What is needed:
Each line below that contains "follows" should be counted; give the total alone.

Data for this exercise:

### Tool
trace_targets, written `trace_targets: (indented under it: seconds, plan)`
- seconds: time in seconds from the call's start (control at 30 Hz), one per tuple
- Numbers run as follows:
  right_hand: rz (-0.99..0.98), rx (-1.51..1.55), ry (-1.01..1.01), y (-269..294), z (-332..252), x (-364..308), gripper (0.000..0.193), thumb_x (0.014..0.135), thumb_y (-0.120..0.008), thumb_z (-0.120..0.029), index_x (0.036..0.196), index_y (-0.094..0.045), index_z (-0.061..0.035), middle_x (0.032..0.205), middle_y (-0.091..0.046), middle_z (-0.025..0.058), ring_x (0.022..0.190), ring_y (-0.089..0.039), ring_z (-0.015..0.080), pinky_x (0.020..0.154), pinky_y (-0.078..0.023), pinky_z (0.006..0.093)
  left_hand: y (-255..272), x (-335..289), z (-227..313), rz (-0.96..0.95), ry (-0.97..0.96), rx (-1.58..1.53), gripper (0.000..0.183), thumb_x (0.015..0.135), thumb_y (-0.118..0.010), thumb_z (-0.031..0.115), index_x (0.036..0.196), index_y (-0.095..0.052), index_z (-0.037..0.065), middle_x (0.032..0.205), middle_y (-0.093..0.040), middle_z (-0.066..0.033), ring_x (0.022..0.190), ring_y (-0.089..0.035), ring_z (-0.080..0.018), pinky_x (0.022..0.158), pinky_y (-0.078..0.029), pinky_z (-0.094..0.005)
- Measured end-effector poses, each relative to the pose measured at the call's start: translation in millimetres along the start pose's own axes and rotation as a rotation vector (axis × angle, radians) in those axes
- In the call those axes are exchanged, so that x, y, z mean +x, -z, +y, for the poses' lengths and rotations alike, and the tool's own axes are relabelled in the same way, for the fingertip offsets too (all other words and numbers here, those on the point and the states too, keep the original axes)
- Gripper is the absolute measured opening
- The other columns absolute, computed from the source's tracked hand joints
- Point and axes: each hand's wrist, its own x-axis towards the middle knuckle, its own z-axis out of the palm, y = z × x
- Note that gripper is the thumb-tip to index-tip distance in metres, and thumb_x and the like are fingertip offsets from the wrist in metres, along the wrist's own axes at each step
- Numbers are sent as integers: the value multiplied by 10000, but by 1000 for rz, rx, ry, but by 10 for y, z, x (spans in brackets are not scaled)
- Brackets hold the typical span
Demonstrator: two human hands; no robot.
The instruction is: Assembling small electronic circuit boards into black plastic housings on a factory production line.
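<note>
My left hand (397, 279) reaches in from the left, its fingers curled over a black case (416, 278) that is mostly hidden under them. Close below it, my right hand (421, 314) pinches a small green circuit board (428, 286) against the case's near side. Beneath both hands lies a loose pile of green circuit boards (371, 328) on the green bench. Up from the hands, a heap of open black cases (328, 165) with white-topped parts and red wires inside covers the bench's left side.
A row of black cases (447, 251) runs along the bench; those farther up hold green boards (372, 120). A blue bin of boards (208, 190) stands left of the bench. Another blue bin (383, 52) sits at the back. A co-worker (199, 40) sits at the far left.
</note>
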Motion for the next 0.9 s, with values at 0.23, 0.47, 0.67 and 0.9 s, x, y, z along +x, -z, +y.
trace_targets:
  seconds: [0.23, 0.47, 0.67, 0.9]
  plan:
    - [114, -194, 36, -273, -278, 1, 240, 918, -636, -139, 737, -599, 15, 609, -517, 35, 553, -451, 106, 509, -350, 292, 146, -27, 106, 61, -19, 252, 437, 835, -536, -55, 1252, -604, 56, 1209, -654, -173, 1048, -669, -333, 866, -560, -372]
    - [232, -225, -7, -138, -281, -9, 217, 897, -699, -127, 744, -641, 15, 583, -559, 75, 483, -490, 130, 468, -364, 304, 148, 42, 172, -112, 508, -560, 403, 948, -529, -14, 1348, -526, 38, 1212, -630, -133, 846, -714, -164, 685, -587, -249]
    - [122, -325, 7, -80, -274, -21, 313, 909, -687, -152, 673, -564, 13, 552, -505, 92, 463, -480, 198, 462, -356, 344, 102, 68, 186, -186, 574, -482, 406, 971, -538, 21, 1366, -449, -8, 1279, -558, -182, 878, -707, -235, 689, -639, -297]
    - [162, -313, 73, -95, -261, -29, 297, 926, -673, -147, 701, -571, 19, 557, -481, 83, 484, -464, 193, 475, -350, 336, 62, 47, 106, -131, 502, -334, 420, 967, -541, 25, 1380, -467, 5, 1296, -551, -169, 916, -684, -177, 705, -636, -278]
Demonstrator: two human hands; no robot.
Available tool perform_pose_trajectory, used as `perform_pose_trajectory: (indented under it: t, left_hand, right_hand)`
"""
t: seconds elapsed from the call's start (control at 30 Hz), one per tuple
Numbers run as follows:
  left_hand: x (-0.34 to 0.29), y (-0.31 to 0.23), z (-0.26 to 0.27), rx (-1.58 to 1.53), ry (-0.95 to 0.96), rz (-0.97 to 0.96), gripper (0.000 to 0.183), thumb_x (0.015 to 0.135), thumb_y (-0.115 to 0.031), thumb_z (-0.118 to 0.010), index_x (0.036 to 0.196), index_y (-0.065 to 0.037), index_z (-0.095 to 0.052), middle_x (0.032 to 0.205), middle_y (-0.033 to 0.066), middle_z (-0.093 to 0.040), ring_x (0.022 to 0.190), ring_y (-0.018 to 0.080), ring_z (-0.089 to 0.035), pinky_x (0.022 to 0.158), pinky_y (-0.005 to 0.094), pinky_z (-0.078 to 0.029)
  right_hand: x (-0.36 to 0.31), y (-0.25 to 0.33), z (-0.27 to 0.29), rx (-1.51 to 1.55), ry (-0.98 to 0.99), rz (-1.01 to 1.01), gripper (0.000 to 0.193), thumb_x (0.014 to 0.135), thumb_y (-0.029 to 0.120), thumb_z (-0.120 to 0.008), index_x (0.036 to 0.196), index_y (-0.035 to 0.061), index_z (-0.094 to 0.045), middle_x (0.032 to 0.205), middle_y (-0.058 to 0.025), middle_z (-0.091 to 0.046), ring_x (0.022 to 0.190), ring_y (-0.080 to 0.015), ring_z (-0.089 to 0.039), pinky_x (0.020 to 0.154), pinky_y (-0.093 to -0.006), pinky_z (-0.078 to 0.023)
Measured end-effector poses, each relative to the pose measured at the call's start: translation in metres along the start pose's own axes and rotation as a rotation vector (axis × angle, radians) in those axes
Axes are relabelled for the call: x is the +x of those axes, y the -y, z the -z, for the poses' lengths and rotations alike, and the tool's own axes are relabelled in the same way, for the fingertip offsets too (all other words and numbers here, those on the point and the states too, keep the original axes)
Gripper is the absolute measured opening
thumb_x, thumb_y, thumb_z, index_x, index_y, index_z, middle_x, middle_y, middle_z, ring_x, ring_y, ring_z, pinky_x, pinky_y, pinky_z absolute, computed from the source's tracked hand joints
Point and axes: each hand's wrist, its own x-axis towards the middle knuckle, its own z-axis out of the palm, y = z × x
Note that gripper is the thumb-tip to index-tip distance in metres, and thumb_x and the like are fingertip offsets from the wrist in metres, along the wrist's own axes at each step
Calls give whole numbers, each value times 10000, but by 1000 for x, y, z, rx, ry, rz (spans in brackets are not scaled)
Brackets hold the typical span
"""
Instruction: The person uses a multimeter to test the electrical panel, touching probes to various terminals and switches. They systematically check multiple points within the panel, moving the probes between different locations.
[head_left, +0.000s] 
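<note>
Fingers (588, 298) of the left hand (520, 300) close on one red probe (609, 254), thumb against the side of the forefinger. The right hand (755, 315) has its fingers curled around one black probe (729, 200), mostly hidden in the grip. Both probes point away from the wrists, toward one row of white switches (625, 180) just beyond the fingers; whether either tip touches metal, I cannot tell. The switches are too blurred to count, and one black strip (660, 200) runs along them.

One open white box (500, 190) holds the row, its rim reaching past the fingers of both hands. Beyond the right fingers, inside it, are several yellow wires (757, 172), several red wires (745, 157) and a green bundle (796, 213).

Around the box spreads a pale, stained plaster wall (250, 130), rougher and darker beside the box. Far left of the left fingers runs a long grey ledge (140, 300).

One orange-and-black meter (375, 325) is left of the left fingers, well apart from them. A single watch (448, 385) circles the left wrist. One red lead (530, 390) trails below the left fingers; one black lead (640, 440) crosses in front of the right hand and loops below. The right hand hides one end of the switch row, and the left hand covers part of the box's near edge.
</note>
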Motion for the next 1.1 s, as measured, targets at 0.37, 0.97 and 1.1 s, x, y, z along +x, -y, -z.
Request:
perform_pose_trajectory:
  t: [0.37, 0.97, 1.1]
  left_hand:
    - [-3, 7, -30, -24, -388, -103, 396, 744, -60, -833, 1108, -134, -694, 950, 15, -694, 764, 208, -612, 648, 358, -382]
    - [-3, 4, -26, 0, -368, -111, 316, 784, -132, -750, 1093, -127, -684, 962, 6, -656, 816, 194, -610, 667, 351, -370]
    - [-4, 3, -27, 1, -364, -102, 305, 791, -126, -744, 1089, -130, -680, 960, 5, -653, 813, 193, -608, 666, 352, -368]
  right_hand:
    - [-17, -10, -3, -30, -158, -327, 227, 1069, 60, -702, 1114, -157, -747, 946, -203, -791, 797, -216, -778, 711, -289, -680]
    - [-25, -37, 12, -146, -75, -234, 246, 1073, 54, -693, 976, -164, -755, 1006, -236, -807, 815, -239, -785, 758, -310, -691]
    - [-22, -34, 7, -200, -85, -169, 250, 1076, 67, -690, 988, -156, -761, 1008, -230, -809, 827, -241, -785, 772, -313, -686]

Solution for this problem:
2